— Activity —
Would you filter these records and copy every line that has the word "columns"?

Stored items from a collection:
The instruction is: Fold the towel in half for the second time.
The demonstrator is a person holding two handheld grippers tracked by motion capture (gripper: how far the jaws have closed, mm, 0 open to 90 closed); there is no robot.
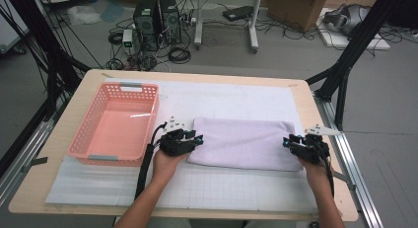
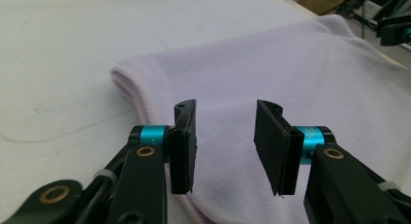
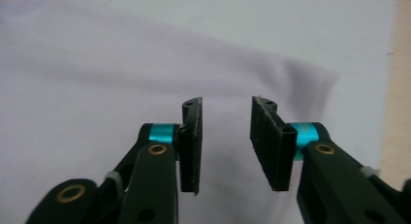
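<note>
Basically I'm hovering both grippers, left (image 1: 198, 137) & right (image 1: 287, 140), jaws apart w/ nothing gripped, over the soft, light, floppy towel (image 1: 241, 141), pinching its near corners just ahead of each being best.

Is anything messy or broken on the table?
Nothing stands out. The folded towel lies flat on the white mat, the pink basket sits upright beside it, and the left gripper and right gripper wait open at its two ends.

Towel (image 1: 244, 141) on mat (image 1: 236, 183) mid-table, basket (image 1: 116, 122) to its left, table (image 1: 69, 109) beneath.
</note>
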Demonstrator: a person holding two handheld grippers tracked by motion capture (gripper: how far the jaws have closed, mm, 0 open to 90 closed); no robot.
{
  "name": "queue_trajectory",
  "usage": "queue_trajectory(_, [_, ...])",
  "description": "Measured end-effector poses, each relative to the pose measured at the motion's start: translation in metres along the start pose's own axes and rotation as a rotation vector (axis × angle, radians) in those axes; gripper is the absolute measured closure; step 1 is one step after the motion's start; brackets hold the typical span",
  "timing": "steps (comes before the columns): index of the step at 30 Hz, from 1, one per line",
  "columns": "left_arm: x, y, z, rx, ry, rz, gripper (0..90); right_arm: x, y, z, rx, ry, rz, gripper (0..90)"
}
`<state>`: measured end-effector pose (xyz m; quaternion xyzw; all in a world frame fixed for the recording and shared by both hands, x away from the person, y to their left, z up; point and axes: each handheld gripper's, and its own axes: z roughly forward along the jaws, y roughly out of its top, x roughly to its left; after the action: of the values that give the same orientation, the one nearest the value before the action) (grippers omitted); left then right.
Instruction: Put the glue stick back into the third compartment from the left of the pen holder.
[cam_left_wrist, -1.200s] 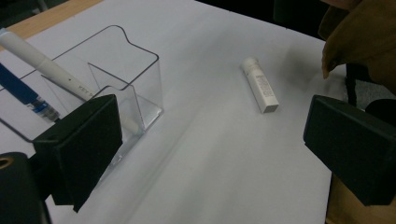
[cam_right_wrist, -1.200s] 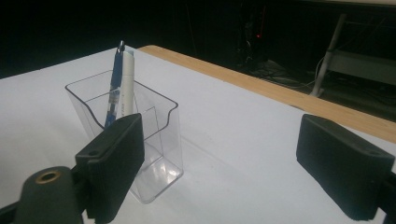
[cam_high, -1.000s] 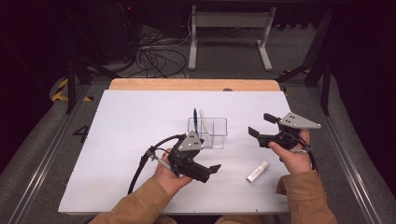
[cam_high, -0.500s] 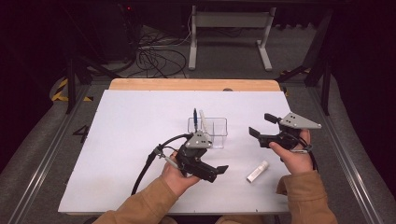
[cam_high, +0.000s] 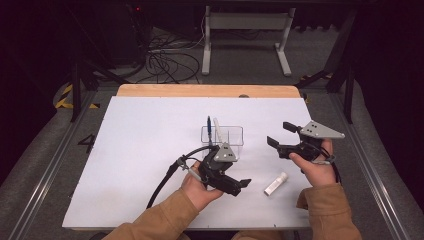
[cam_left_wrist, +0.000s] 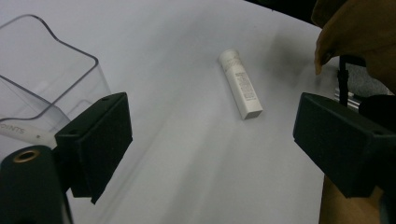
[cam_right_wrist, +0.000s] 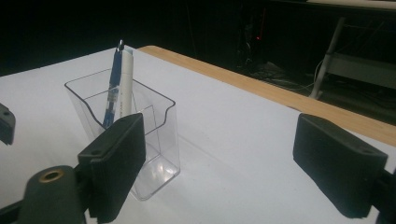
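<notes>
White tube (cam_high: 276, 184) lies flat on the worktop (cam_high: 150, 150), between the two hands in the high view, just right of the left gripper (cam_high: 239, 184) and nearer the person than the right gripper (cam_high: 280, 134). Left gripper is released, jaws spread wide, nothing between them; jaw tips point toward the tube but sit apart from it, no contact. In the left gripper view the tube (cam_left_wrist: 241, 84) sits in the gap between the two black jaws, farther out along the worktop, cap end away from the camera, printed label facing up. Right gripper is also released, jaws wide apart and empty, held above the worktop right of the clear holder (cam_high: 222, 137) and aimed toward it. In the right gripper view the holder (cam_right_wrist: 135, 135) stands upright ahead of the left-hand jaw, near but not touching. Count: one loose tube on the worktop; one clear holder; two items standing in the holder, one blue pen (cam_right_wrist: 113, 88) and one white pen-like stick (cam_right_wrist: 125, 84), both leaning side by side in the same compartment at its far end. Two grippers, each in one hand, tan sleeves on both forearms. The holder sits just beyond the left gripper's grey plate in the high view; the tube is well clear of it.
</notes>
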<state>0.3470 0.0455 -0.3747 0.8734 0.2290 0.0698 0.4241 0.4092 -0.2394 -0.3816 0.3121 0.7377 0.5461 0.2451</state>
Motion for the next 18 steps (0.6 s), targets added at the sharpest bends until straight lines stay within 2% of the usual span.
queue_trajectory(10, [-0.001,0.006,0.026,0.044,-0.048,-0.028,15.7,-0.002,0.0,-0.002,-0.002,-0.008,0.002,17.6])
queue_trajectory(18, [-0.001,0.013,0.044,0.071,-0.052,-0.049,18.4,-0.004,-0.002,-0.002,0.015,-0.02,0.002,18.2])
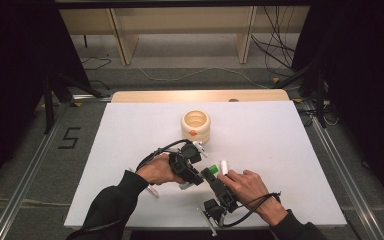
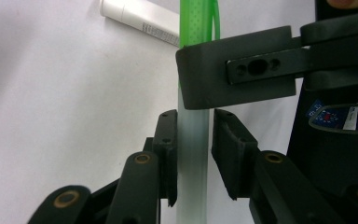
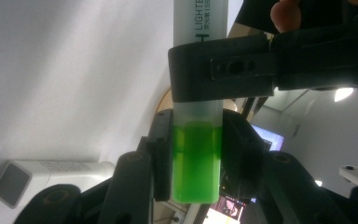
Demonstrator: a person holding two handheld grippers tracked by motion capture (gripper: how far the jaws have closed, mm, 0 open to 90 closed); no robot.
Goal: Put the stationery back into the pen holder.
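Forearms in dark sleeves come in from the near edge of the white table (image 1: pixel 280 135), each hand holding a gripper, and the two grippers meet over the middle of the table. The right gripper (image 1: pixel 211 175) points up and left; in its own view its jaws are closed on the green cap end of a highlighter (image 3: pixel 197 158), pressing it from both sides. The left gripper (image 1: pixel 192 176) points toward the right one; in its view its jaws stand on either side of the highlighter's pale barrel (image 2: pixel 193 154), the left jaw against it, the right jaw with a thin gap, so I cannot tell whether it truly grips. So the highlighter sits between the two grippers, held just above the table. Just beside them on the table lies a white tube (image 1: pixel 224 166), also seen at the top of the left gripper view (image 2: pixel 140 21). Farther back, near the table's middle, stands a cream ringed pot (image 1: pixel 196 126) with an orange spot on its near side. Beyond the table are a wooden shelf (image 1: pixel 180 30) and loose cables (image 1: pixel 275 45) on the floor.
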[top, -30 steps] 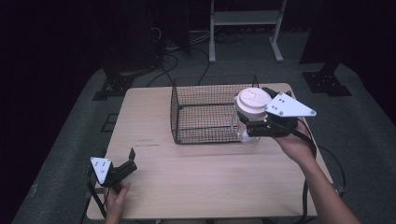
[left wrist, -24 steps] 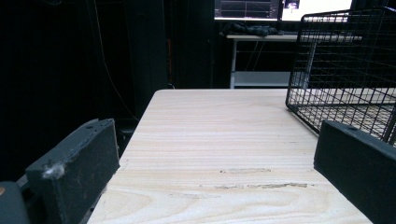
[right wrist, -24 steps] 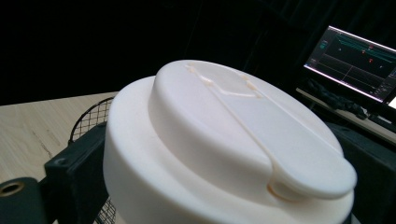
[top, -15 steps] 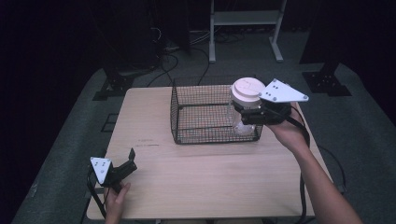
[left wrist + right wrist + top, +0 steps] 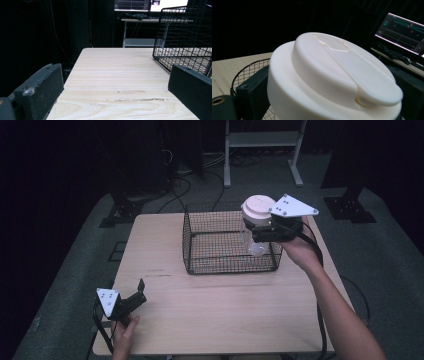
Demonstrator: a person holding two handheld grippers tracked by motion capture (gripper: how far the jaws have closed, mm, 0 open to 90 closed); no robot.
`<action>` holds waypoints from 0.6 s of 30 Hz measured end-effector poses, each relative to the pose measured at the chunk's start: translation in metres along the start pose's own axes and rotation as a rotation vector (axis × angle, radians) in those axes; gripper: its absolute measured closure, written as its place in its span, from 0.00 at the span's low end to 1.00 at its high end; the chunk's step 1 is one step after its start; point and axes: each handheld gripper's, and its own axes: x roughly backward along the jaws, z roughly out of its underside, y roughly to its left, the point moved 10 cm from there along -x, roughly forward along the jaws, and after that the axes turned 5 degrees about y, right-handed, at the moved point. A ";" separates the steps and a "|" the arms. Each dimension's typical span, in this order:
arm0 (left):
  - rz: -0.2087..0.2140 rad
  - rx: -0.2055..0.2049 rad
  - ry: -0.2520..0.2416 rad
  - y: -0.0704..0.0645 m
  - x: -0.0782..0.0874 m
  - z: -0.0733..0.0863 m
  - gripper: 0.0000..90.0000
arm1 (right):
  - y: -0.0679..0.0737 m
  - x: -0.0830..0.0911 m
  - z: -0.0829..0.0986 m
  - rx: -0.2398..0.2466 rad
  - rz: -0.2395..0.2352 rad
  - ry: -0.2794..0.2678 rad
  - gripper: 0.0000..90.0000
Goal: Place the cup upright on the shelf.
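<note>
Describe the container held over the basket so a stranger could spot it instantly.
Find the black wire basket on the pale wooden table. At its right end, the right gripper holds a clear jar with a round cream-white lid. That lid is the sole pale rounded thing here.

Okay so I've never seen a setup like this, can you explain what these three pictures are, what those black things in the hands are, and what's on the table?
No robot here: a person holds a two-jaw tool in each hand. The high view looks down on a wooden table. The other two pictures come from cameras riding on each tool.

On the table stands a black wire basket. The right gripper holds a clear cup with a white lid at the basket's right end, lid above the rim. In the right gripper view that lid sits between the jaws.

The left gripper rests near the table's front left corner, jaws open and empty.
</note>
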 end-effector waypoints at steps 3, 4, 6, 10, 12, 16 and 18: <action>-0.002 -0.002 0.003 0.000 0.000 0.000 0.00 | -0.002 -0.003 0.000 -0.005 0.002 -0.002 0.04; -0.003 -0.002 0.003 0.000 0.000 0.000 0.00 | -0.003 -0.006 -0.001 -0.008 0.000 -0.005 0.04; -0.002 0.000 0.001 0.000 0.000 0.000 0.00 | -0.004 -0.008 0.000 -0.014 -0.002 -0.008 0.04; -0.002 0.000 0.001 0.000 0.000 0.000 0.00 | -0.006 -0.016 0.001 -0.010 0.005 -0.002 0.04; -0.003 0.000 0.002 0.000 0.000 0.000 0.00 | -0.008 -0.019 0.001 -0.013 0.011 -0.003 0.04; -0.003 0.002 0.001 0.000 0.000 0.000 0.00 | -0.007 -0.024 -0.001 -0.011 0.011 -0.004 0.04; -0.002 0.001 0.001 0.000 0.000 0.000 0.00 | -0.007 -0.030 -0.002 -0.004 0.015 -0.004 0.04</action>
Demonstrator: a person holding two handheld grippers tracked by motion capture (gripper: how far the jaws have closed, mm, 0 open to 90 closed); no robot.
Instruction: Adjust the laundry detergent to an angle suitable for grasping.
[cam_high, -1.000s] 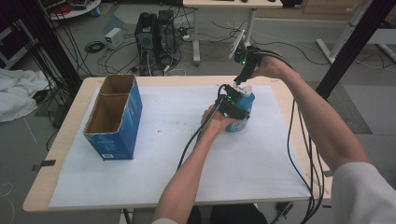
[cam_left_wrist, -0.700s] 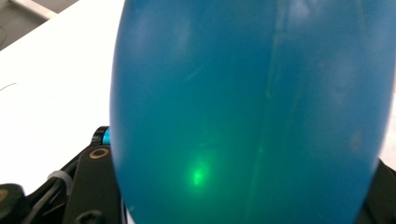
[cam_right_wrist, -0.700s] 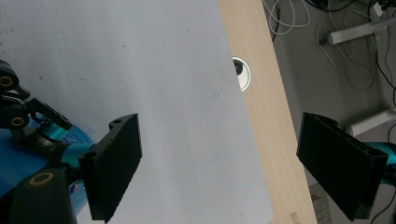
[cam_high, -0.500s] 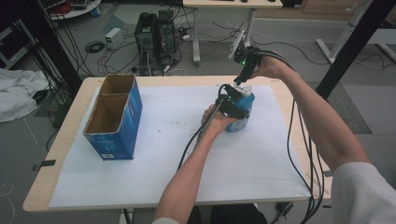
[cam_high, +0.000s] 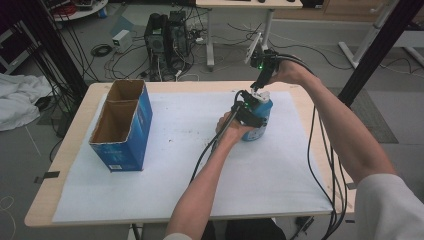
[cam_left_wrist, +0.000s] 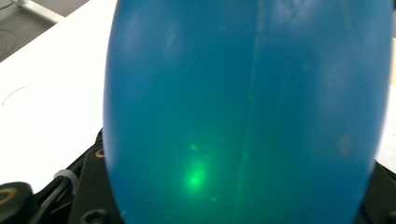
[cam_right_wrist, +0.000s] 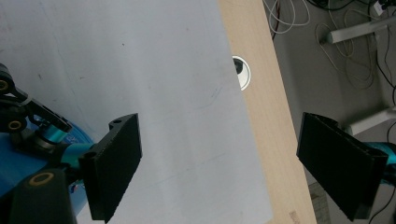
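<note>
While left gripper (cam_high: 248, 112) clasps bottle (cam_high: 258, 120) — right gripper (cam_right_wrist: 219, 172) gapes

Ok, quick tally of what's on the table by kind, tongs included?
Blue bottle: 1
Blue cardboard box: 1
White mat: 1
Tongs: 2, left tongs around the bottle, right tongs open above it
Total: 5

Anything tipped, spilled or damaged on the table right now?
Nothing stands out. The blue bottle stands upright on the white sheet, held by the left gripper. The right gripper hangs open just above its top. The open blue box sits upright at the left; no spill shows.
</note>
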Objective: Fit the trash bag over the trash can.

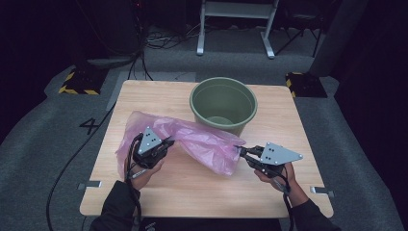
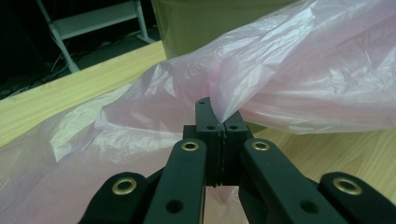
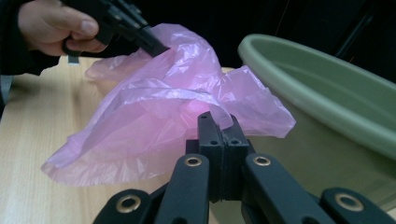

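High view: pink bag (image 1: 192, 139) stretched between left claw (image 1: 169, 141) and right claw (image 1: 238, 150).

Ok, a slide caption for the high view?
Both grippers, left and right, pinch a pink plastic bag before a green bucket.

Glossy thin plastic bag (image 1: 192, 139) (crinkled), probably matt plastic bucket (image 1: 223, 103), wood-grain table (image 1: 202, 192).

Dark lab studio: black curtains, floor cables (image 1: 144, 57) (hazard-taped bases (image 1: 77, 84)).
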Motion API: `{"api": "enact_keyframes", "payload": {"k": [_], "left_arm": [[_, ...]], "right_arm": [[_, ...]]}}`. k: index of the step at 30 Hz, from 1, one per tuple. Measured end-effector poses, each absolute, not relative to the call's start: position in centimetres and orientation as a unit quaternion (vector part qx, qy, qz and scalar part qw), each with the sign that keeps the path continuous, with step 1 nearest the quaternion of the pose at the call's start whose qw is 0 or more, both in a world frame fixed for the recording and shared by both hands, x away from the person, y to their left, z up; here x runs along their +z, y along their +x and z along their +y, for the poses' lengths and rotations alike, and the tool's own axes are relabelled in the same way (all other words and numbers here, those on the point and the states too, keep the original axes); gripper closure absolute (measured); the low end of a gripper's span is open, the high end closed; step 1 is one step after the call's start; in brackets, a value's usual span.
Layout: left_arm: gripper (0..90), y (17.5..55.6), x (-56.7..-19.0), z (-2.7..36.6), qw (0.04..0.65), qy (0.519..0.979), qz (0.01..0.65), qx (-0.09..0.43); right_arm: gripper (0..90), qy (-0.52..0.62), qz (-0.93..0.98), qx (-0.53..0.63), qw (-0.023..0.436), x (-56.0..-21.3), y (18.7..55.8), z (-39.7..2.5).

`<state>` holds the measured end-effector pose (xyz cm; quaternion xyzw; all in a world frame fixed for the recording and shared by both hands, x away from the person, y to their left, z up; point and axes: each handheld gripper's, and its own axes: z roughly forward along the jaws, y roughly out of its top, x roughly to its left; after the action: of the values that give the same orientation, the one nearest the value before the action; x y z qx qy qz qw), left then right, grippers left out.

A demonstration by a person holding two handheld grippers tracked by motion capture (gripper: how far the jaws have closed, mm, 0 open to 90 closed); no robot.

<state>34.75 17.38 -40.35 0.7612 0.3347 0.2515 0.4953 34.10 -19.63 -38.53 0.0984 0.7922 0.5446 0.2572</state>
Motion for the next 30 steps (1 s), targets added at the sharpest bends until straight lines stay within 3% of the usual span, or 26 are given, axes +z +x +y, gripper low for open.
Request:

— Written response —
  "timing": "steps (comes before the columns): index of the step at 30 Hz, from 1, one per line",
  "columns": "left_arm: x, y, z, rx, ry, rz, gripper (0..90); right_arm: x, y, z, rx, ry, rz, gripper (0..90)"

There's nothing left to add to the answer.